*WHAT THE TASK ASKS*
Give a verbatim copy of the lines below, minus the pictures.
* * * * * * *
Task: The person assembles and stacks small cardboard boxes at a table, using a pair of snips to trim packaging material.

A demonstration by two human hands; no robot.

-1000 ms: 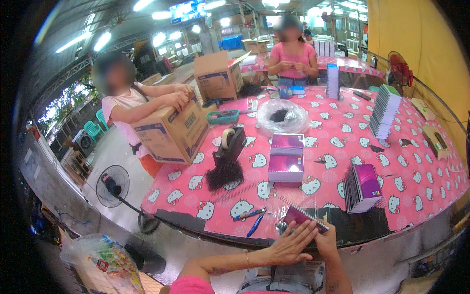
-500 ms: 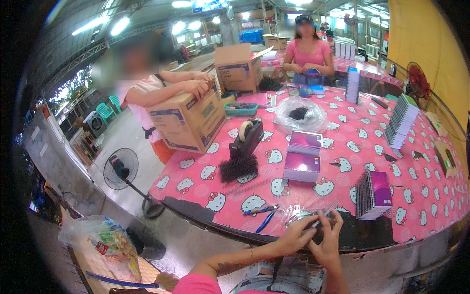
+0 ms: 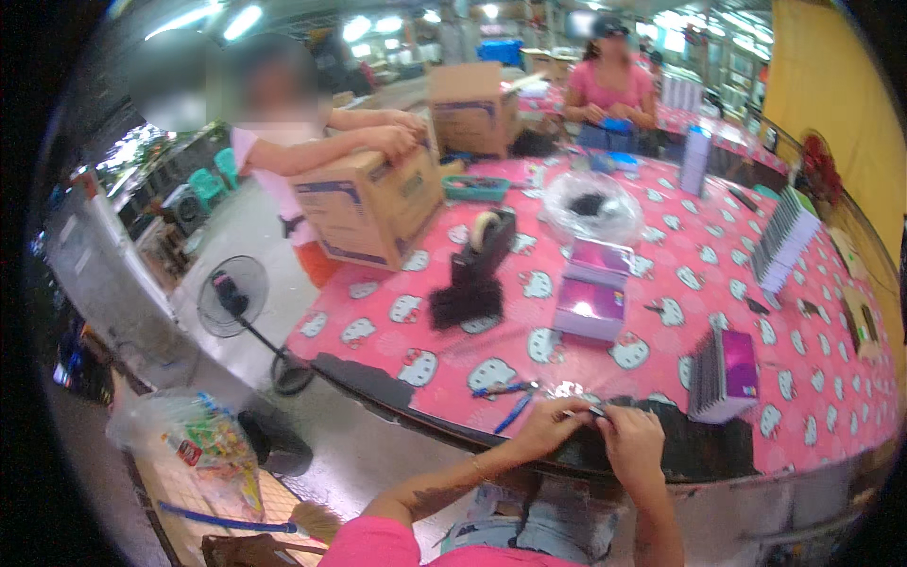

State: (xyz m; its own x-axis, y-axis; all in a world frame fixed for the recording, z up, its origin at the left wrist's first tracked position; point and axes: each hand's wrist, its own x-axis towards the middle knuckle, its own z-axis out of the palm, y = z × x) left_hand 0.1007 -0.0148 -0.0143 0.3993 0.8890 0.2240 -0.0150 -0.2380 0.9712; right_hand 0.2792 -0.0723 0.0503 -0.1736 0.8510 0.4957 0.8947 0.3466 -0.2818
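Note:
My left hand [image 3: 553, 425] and my right hand [image 3: 631, 439] are close together over the near table edge. Their fingertips pinch a short, thin dark piece [image 3: 596, 411], a spiral binding wire by its look in the earlier frame; it is blurred and mostly covered by the fingers. Just left of my fingers lie pliers with blue handles [image 3: 513, 414]. To the right stands a stack of wire-bound notebooks [image 3: 729, 376] with purple covers. Farther in are more purple-covered notebooks [image 3: 590, 307], and left of them a heap of black binding wires [image 3: 467, 302].
A black tape dispenser [image 3: 485, 241] and a clear plastic bag [image 3: 590, 208] with black contents sit mid-table. At the left a person's hands rest on a carton [image 3: 368, 208]; another person stands across. A standing fan [image 3: 233, 296] and a plastic bag of colourful packets [image 3: 198, 439] are at the left.
My hands have come level with each other, and the wire between them shows less than before. The view has shifted slightly; the notebooks and pliers stay in place on the table.

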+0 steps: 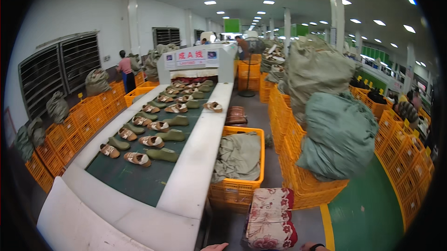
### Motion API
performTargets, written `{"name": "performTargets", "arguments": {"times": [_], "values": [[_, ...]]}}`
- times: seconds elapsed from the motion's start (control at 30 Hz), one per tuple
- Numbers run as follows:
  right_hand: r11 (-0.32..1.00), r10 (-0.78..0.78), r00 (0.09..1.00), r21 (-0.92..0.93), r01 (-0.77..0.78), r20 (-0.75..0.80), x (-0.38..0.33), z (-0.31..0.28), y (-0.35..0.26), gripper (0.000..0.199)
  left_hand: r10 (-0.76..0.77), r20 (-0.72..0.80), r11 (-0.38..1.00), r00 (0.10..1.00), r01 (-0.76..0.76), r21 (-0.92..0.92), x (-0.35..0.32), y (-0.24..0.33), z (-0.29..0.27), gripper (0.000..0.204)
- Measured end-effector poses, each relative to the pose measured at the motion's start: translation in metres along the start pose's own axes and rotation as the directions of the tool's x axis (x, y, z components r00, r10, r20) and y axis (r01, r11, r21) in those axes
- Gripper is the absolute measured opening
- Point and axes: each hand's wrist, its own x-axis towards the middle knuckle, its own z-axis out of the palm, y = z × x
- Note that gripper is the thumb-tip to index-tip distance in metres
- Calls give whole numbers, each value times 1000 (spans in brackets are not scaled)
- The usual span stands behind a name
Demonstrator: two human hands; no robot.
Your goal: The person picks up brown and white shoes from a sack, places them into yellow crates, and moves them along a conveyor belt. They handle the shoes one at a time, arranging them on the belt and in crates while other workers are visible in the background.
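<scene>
Folded floral fabric (271,220), cream with red blooms and a dark red edge, lay low in the view, toward 5 o'clock from its middle and just beside an orange plastic crate (235,190). From the fabric, the left hand (214,247) was at 8 o'clock and the right hand (308,246), with a black wristband (317,246), at 4 o'clock. Both were near it, but the lower edge cut off the 2 hands, so I could not tell how far open either was, or whether it had hold of anything.

At 11 o'clock from the fabric, the crate held crumpled grey-green cloth (238,155). Toward 10 o'clock ran a dark green conveyor belt (123,176) between white side panels, carrying rows of brown-and-white shoes (138,159) and green shoe lasts (161,154). Its far end met a white machine housing (226,62). At 1 o'clock, a teal sack (337,134) and a larger grey-green sack (319,69) bulged over stacked orange crates (300,172). Farther off, between 10 and 11 o'clock, stood a person in a pink top (125,66).
</scene>
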Motion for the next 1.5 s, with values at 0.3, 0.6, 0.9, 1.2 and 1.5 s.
{"name": "performTargets", "arguments": {"times": [0.3,0.6,0.9,1.2,1.5], "values": [[849,-253,915,381,366,-315,-6,-59,91,32,246,353,944,903,-306,125,160,119,123,47],[924,227,828,382,-16,-513,-89,-59,347,37,598,638,712,484,-686,-147,338,288,321,47],[760,205,737,579,294,-644,-117,-206,368,30,603,795,498,-72,-744,-445,479,420,509,47],[293,883,427,939,-180,-194,-100,-131,581,31,766,560,172,-317,-738,-653,659,604,680,49],[-217,852,437,954,-207,288,-82,-143,671,30,743,559,233,-368,-640,-732,814,702,827,46]]}}
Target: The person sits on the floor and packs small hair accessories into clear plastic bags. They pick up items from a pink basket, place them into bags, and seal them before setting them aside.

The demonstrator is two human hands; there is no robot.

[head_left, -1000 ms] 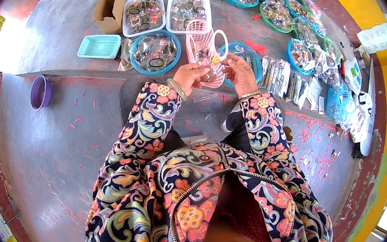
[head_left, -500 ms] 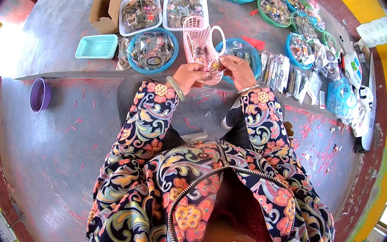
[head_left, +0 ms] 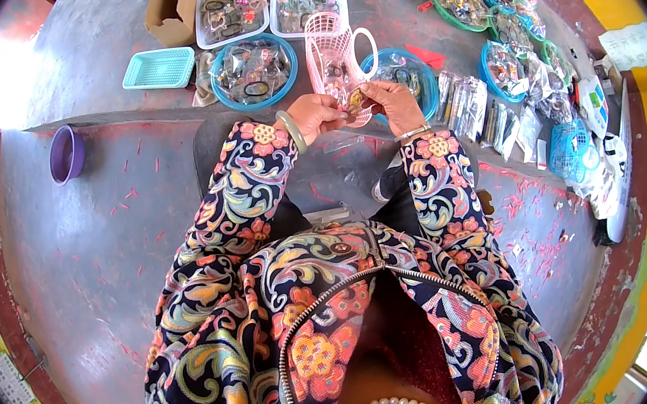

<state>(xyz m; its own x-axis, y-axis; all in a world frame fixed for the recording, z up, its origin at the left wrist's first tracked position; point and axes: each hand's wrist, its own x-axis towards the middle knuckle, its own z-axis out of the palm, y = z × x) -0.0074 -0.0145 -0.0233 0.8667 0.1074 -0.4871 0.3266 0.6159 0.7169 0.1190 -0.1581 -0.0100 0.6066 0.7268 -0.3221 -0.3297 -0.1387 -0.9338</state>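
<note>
My left hand and my right hand meet at the near end of a pink plastic mesh basket with a loop handle. My right hand pinches a small yellowish item between thumb and fingers; its kind is too small to make out. The left fingers are closed beside it, and what they grip is hidden. Small pieces in clear wrapping show inside the basket. Behind my right hand stands a blue round basket holding bagged pieces.
Two white trays of hair ties, a blue basket, a turquoise tray and a cardboard box stand ahead. At left is a purple bowl. Clear packets and several filled baskets lie right.
The hands stay together at the pink basket, slightly higher in view. The fingers have shifted a little around the small yellowish item. The whole view has tilted slightly.
</note>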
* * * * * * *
*EXERCISE RESULT*
Task: The person assembles and stacks small cardboard boxes at a table, using a pair of snips to trim packaging material.

A demonstration by two human hands; no robot.

-1000 ms: 
-500 ms: 
+0 ms: 

State: (xyz m; its own x-axis, y-axis; all in a world frame fixed for the recording, z up, its origin at the left wrist's first tracked position; point and axes: each hand's wrist, its own x-axis towards the middle knuckle, its own z-axis out of the palm, y = z × x) left_hand 0.1007 -0.0148 -0.0143 0.3993 0.8890 0.2240 -0.0150 -0.2380 0.9712; right_hand 0.2792 -0.0723 0.0503 -0.1736 0.8510 0.4957 0.8947 0.3466 -0.2818
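Note:
My left hand [image 3: 553, 425] and my right hand [image 3: 631, 439] are close together over the near table edge. Their fingertips pinch a short, thin dark piece [image 3: 596, 411], a spiral binding wire by its look in the earlier frame; it is blurred and mostly covered by the fingers. Just left of my fingers lie pliers with blue handles [image 3: 513, 414]. To the right stands a stack of wire-bound notebooks [image 3: 729, 376] with purple covers. Farther in are more purple-covered notebooks [image 3: 590, 307], and left of them a heap of black binding wires [image 3: 467, 302].
A black tape dispenser [image 3: 485, 241] and a clear plastic bag [image 3: 590, 208] with black contents sit mid-table. At the left a person's hands rest on a carton [image 3: 368, 208]; another person stands across. A standing fan [image 3: 233, 296] and a plastic bag of colourful packets [image 3: 198, 439] are at the left.
My hands have come level with each other, and the wire between them shows less than before. The view has shifted slightly; the notebooks and pliers stay in place on the table.
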
+0 steps: 
### Motion API
performTargets, written `{"name": "performTargets", "arguments": {"times": [_], "values": [[_, ...]]}}`
- times: seconds elapsed from the motion's start (control at 30 Hz), one per tuple
- Numbers run as follows:
  right_hand: r11 (-0.32..1.00), r10 (-0.78..0.78), r00 (0.09..1.00), r21 (-0.92..0.93), r01 (-0.77..0.78), r20 (-0.75..0.80), x (-0.38..0.33), z (-0.31..0.28), y (-0.35..0.26), gripper (0.000..0.199)
  left_hand: r10 (-0.76..0.77), r20 (-0.72..0.80), r11 (-0.38..1.00), r00 (0.10..1.00), r01 (-0.76..0.76), r21 (-0.92..0.92), x (-0.35..0.32), y (-0.24..0.33), z (-0.29..0.27), gripper (0.000..0.204)
- Measured end-effector poses, each relative to the pose measured at the motion's start: translation in metres along the start pose's own axes and rotation as the directions of the tool's x axis (x, y, z components r00, r10, r20) and y axis (r01, r11, r21) in those axes
- Gripper is the absolute measured opening
- Point and axes: each hand's wrist, its own x-axis towards the middle knuckle, its own z-axis out of the palm, y = z × x
- Note that gripper is the thumb-tip to index-tip distance in metres
- Calls give whole numbers, each value times 1000 (spans in brackets are not scaled)
- The usual span stands behind a name
Demonstrator: two human hands; no robot.
Your goal: The person picks up brown and white shoes from a sack, places them into yellow crates, and moves them along a conveyor belt. They handle the shoes one at a time, arranging them on the belt and in crates while other workers are visible in the background.
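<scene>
Folded floral fabric (271,220), cream with red blooms and a dark red edge, lay low in the view, toward 5 o'clock from its middle and just beside an orange plastic crate (235,190). From the fabric, the left hand (214,247) was at 8 o'clock and the right hand (308,246), with a black wristband (317,246), at 4 o'clock. Both were near it, but the lower edge cut off the 2 hands, so I could not tell how far open either was, or whether it had hold of anything.

At 11 o'clock from the fabric, the crate held crumpled grey-green cloth (238,155). Toward 10 o'clock ran a dark green conveyor belt (123,176) between white side panels, carrying rows of brown-and-white shoes (138,159) and green shoe lasts (161,154). Its far end met a white machine housing (226,62). At 1 o'clock, a teal sack (337,134) and a larger grey-green sack (319,69) bulged over stacked orange crates (300,172). Farther off, between 10 and 11 o'clock, stood a person in a pink top (125,66).
</scene>
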Motion for the next 1.5 s, with values at 0.3, 0.6, 0.9, 1.2 and 1.5 s.
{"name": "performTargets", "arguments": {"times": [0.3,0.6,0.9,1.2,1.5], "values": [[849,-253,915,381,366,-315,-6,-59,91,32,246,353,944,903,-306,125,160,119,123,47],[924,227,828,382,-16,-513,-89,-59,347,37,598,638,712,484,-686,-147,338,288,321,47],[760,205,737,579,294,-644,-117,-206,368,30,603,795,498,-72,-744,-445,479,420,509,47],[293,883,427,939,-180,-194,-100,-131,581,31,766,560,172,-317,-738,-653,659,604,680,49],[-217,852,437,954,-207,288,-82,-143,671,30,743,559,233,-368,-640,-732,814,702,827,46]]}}
Target: The person sits on the floor and packs small hair accessories into clear plastic bags. They pick up items from a pink basket, place them into bags, and seal them before setting them aside.

The demonstrator is two human hands; there is no robot.

[head_left, -1000 ms] 
[head_left, -500 ms] 
[head_left, +0 ms] 

<state>(xyz m; its own x-axis, y-axis; all in a world frame fixed for the recording, z up, its origin at the left wrist's first tracked position; point and axes: each hand's wrist, its own x-axis towards the middle knuckle, its own z-axis out of the palm, y = z × x) -0.0074 -0.0145 -0.0233 0.8667 0.1074 -0.4871 0.3266 0.6159 0.7169 0.1190 -0.1581 -0.0100 0.6066 0.7268 -0.3221 -0.3297 -0.1387 -0.9338</state>
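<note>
My left hand and my right hand meet at the near end of a pink plastic mesh basket with a loop handle. My right hand pinches a small yellowish item between thumb and fingers; its kind is too small to make out. The left fingers are closed beside it, and what they grip is hidden. Small pieces in clear wrapping show inside the basket. Behind my right hand stands a blue round basket holding bagged pieces.
Two white trays of hair ties, a blue basket, a turquoise tray and a cardboard box stand ahead. At left is a purple bowl. Clear packets and several filled baskets lie right.
The hands stay together at the pink basket, slightly higher in view. The fingers have shifted a little around the small yellowish item. The whole view has tilted slightly.
</note>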

No further answer is required.